Towards Flexible, Natural, Efficient Interaction for Conversational Talking Face Generation
Authors & Institutions
Baiqin Wang
MAIS, Institute of Automation, Chinese Academy of Sciences
School of Artificial Intelligence, University of Chinese Academy of Sciences
Sen Chen
MAIS, Institute of Automation, Chinese Academy of Sciences
School of Artificial Intelligence, University of Chinese Academy of Sciences
Jiankuo Zhao
MAIS, Institute of Automation, Chinese Academy of Sciences
School of Artificial Intelligence, University of Chinese Academy of Sciences
Xiangyu Liu
MAIS, Institute of Automation, Chinese Academy of Sciences
School of Artificial Intelligence, University of Chinese Academy of Sciences
Zhen Lei
MAIS, Institute of Automation, Chinese Academy of Sciences
School of Artificial Intelligence, University of Chinese Academy of Sciences
CAIR, HKISI, Chinese Academy of Sciences
School of Computer Science and Engineering, Faculty of Innovation Engineering, Macau University of Science and Technology
Xiangyu Zhu
MAIS, Institute of Automation, Chinese Academy of Sciences
School of Artificial Intelligence, University of Chinese Academy of Sciences
What Problem It Solves
The paper addresses the gap between speaking-only generation and real conversation, where arbitrary participant counts, long sessions, non-verbal feedback, and low latency all have to coexist.
Key Result
The authors report superior interaction quality while maintaining real-time generation at 30 FPS, which is the key threshold for online conversational use.
Abstract
Conversational talking face generation has recently attracted increasing attention, aiming to synthesize interactive talking videos where characters speak, listen, and respond dynamically to each other. This task presents three core challenges: 1) Flexibility: enabling multi-round dialogues with an arbitrary number of participants; 2) Naturalness: maintaining coherent motion and appropriate non-verbal feedback throughout the interaction; and 3) Efficiency: achieving real-time generation and low computation overhead for long-term continuous online conversation.

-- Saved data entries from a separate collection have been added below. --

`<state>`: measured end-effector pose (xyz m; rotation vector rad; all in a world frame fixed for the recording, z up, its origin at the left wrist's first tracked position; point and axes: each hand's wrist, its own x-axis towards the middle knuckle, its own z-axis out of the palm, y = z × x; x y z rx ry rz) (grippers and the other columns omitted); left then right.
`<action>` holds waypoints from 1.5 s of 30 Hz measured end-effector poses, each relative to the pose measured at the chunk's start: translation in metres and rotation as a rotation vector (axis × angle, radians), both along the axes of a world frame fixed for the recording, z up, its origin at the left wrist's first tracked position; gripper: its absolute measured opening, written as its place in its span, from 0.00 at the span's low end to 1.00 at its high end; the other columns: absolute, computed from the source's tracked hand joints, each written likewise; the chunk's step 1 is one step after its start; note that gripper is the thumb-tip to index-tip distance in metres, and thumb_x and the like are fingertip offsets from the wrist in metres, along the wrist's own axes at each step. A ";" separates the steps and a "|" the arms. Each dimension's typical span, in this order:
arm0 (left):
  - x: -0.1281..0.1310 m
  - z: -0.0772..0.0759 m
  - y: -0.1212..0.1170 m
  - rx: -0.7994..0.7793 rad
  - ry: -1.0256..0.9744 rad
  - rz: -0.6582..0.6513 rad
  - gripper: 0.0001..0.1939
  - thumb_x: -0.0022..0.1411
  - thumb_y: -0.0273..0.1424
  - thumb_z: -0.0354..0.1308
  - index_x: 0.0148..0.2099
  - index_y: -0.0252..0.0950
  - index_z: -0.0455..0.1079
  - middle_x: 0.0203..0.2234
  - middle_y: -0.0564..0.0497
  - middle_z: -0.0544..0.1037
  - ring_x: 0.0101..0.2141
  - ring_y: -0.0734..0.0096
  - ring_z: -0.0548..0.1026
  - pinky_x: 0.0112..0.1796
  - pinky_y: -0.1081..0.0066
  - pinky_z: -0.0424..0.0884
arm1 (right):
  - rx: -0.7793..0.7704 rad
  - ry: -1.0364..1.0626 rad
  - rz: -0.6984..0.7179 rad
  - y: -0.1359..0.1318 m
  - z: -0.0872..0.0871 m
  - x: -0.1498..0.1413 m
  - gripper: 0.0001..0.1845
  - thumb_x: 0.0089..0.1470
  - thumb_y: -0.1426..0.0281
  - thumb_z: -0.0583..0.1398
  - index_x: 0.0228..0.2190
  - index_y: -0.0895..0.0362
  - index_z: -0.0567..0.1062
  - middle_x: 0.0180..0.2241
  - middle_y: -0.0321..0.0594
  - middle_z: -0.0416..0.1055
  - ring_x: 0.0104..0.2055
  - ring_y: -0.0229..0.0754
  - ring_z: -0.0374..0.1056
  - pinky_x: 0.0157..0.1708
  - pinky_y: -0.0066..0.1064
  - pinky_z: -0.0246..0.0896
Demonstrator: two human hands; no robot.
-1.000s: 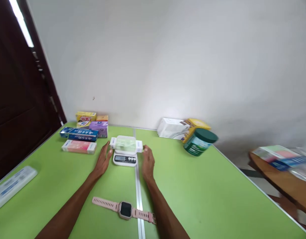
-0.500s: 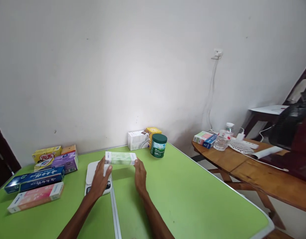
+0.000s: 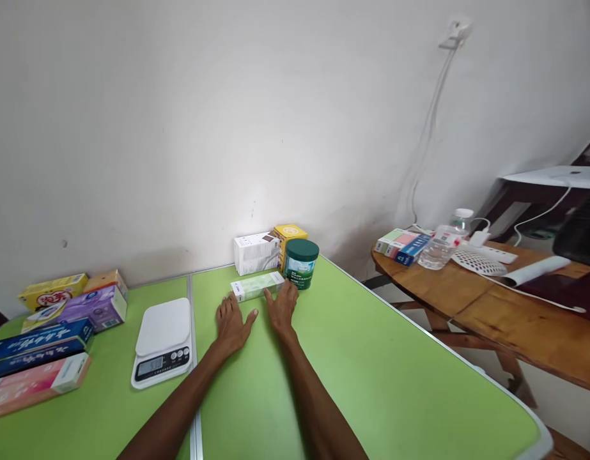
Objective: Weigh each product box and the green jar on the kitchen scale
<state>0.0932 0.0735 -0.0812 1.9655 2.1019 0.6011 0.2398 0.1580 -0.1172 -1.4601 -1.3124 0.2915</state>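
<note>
A long white-and-green box [image 3: 257, 285], shaped like a toothpaste box, lies flat on the green table in front of a white carton [image 3: 256, 253] and a dark green lidded canister [image 3: 301, 263]. At its left end is my left hand [image 3: 233, 326], open, with the fingers stretched forward and the thumb apart. My right hand [image 3: 281, 306] is closed round the right end, its thumb at the near side and its fingers by the end face, close to the canister. Left of my hands stands a white kitchen scale [image 3: 164, 329] with a lit display and nothing on its plate.
On the left lie a yellow box [image 3: 52, 291], a purple box [image 3: 94, 308], blue boxes [image 3: 40, 345] and a pink box [image 3: 38, 383]. A yellow carton [image 3: 291, 233] stands behind the canister. The wooden table [image 3: 486, 306] at right holds a plastic bottle [image 3: 441, 246] and small boxes.
The white-and-green box went from raised between both hands beside the scale to the tabletop before the white carton and canister. My left hand's fingers have straightened. The view has shifted right.
</note>
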 end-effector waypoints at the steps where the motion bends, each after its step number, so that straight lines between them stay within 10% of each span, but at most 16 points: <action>1: 0.003 0.001 0.008 -0.010 0.015 0.000 0.48 0.72 0.53 0.45 0.77 0.18 0.45 0.74 0.21 0.57 0.76 0.37 0.54 0.71 0.44 0.50 | 0.004 -0.018 0.005 0.002 -0.001 -0.001 0.34 0.62 0.57 0.58 0.63 0.62 0.68 0.61 0.64 0.65 0.66 0.68 0.60 0.64 0.60 0.61; 9: 0.014 -0.001 0.061 0.013 0.061 0.018 0.49 0.72 0.52 0.45 0.77 0.16 0.45 0.73 0.19 0.57 0.75 0.36 0.54 0.71 0.43 0.51 | -0.007 -0.085 0.038 0.022 -0.010 -0.004 0.33 0.61 0.60 0.55 0.63 0.64 0.70 0.63 0.63 0.69 0.67 0.62 0.62 0.67 0.55 0.59; 17: 0.012 -0.010 0.059 0.062 -0.031 -0.040 0.49 0.72 0.52 0.45 0.78 0.15 0.44 0.74 0.19 0.55 0.76 0.34 0.50 0.72 0.42 0.44 | -0.111 -0.113 0.122 0.022 -0.006 -0.003 0.36 0.58 0.61 0.56 0.63 0.66 0.72 0.68 0.63 0.66 0.72 0.63 0.58 0.70 0.56 0.52; 23: 0.009 0.001 0.029 -0.008 -0.220 -0.089 0.51 0.70 0.54 0.46 0.78 0.19 0.45 0.76 0.22 0.50 0.77 0.35 0.46 0.73 0.41 0.42 | -0.134 -0.095 0.162 -0.003 0.014 -0.001 0.37 0.55 0.55 0.56 0.57 0.70 0.74 0.64 0.69 0.70 0.70 0.65 0.61 0.71 0.56 0.53; 32: -0.040 0.069 -0.084 -0.248 -0.563 -0.260 0.61 0.65 0.63 0.51 0.80 0.23 0.40 0.77 0.24 0.49 0.76 0.31 0.52 0.71 0.41 0.55 | -0.359 -0.126 0.322 -0.089 0.022 0.026 0.52 0.43 0.33 0.58 0.55 0.60 0.76 0.59 0.65 0.74 0.60 0.68 0.71 0.63 0.59 0.63; 36: -0.097 0.083 -0.139 0.217 -0.623 -0.073 0.49 0.70 0.56 0.52 0.80 0.31 0.48 0.76 0.32 0.57 0.75 0.42 0.57 0.72 0.45 0.56 | -0.294 -0.030 0.425 -0.119 0.065 -0.030 0.48 0.46 0.37 0.61 0.56 0.60 0.76 0.57 0.60 0.77 0.58 0.65 0.74 0.61 0.56 0.66; 40: -0.195 0.076 -0.173 0.661 -0.492 0.392 0.42 0.73 0.48 0.52 0.79 0.32 0.48 0.76 0.32 0.56 0.76 0.47 0.53 0.75 0.47 0.50 | -0.176 0.049 0.719 -0.160 0.110 -0.145 0.39 0.54 0.42 0.62 0.56 0.57 0.77 0.59 0.55 0.77 0.58 0.60 0.75 0.60 0.54 0.68; 45: -0.319 0.032 -0.214 0.759 -0.414 0.981 0.44 0.71 0.49 0.53 0.76 0.26 0.50 0.74 0.24 0.57 0.75 0.40 0.54 0.73 0.42 0.50 | -0.333 0.147 1.114 -0.211 0.084 -0.284 0.38 0.57 0.43 0.64 0.60 0.53 0.76 0.61 0.51 0.76 0.63 0.60 0.72 0.62 0.54 0.68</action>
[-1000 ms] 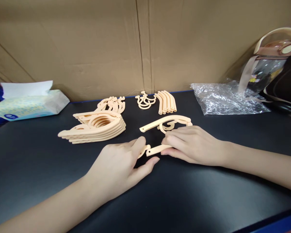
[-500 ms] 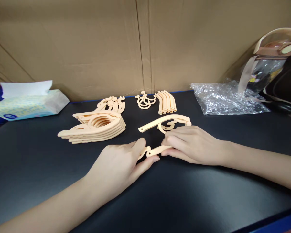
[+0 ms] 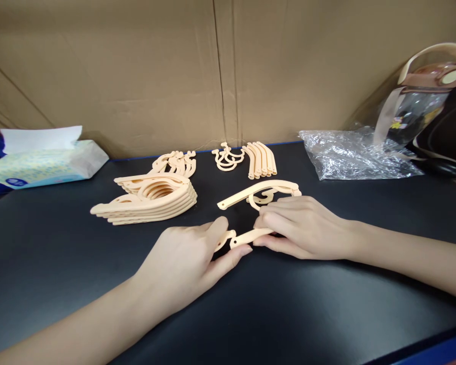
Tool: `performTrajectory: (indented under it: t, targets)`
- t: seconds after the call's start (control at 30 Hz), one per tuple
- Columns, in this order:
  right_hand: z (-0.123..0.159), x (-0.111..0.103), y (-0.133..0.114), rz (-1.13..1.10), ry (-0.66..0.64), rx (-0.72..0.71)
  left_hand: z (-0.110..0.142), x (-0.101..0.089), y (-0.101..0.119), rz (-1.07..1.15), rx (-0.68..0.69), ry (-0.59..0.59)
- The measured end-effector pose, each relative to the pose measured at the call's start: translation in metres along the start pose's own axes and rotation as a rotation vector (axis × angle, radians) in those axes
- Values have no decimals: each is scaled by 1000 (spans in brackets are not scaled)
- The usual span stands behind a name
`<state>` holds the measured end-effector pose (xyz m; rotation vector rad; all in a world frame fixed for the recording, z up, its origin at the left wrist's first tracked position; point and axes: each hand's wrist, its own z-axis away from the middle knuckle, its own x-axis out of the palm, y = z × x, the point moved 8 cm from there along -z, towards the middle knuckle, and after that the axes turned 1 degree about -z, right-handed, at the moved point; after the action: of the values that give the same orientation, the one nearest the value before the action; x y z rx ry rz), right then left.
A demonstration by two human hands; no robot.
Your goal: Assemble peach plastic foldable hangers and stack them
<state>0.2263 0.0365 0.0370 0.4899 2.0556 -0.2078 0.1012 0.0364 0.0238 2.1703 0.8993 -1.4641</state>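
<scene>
A peach plastic hanger (image 3: 258, 195) with a curled hook lies on the black tabletop (image 3: 289, 304) in the middle. My right hand (image 3: 304, 225) rests over its lower part, fingers closed on one thin arm piece (image 3: 249, 235). My left hand (image 3: 186, 263) pinches another small peach piece between thumb and forefinger, its end meeting the end of that arm piece. To the left sits a stack of finished peach hangers (image 3: 148, 200).
Loose hook pieces (image 3: 228, 158) and a row of curved arm pieces (image 3: 261, 159) lie at the back. A tissue pack (image 3: 41, 157) sits at far left. A crumpled clear bag (image 3: 349, 154) and a transparent bottle (image 3: 421, 96) are at right. A cardboard wall (image 3: 220, 71) stands behind.
Barely any motion: my left thumb and forefinger have closed a little tighter on the small piece, and the two piece ends sit closer together.
</scene>
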Motion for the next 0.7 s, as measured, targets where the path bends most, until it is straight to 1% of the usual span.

Despite recent advances, existing methods still fall short in balancing all three requirements. To bridge this gap, we introduce InterTalk, a novel and efficient framework designed for highly interactive conversational talking face generation. Built upon a motion-based architecture, InterTalk supports real-time conversation synthesis. Our method achieves strong flexibility by explicitly modeling multi-round conversational dynamics among each participant, eliminating constraints on their numbers. To enhance interactivity, we incorporate motion feedback from multiple participants and introduce an iterative generation strategy for more natural behaviors. Besides, we disentangle motion into several facial components, enabling targeted refinements for natural response such as precise lip sync and realistic eye blinking. Finally, we construct a new multi-person conversational dataset and enrich it with 3D face-based data augmentation. Extensive experiments demonstrate that InterTalk achieves superior interaction quality while maintaining real-time performance at 30 FPS.
Research Starting Point
Talking-face systems are moving from single clips to persistent agents, tutors, assistants, and meeting avatars, where listening behavior and turn-taking matter as much as lip sync.
Method
The framework models conversational dynamics participant by participant, uses feedback motion from other speakers/listeners, iteratively refines behavior, and separates facial components so lip motion, eye blinking, and response gestures can be improved independently.
Paper Summary
InterTalk broadens the face-swapping/talking-head stack toward interactive digital humans. The practical question shifts from “can it lip-sync a clip?” to “can it sustain a believable exchange with multiple roles under real-time constraints?”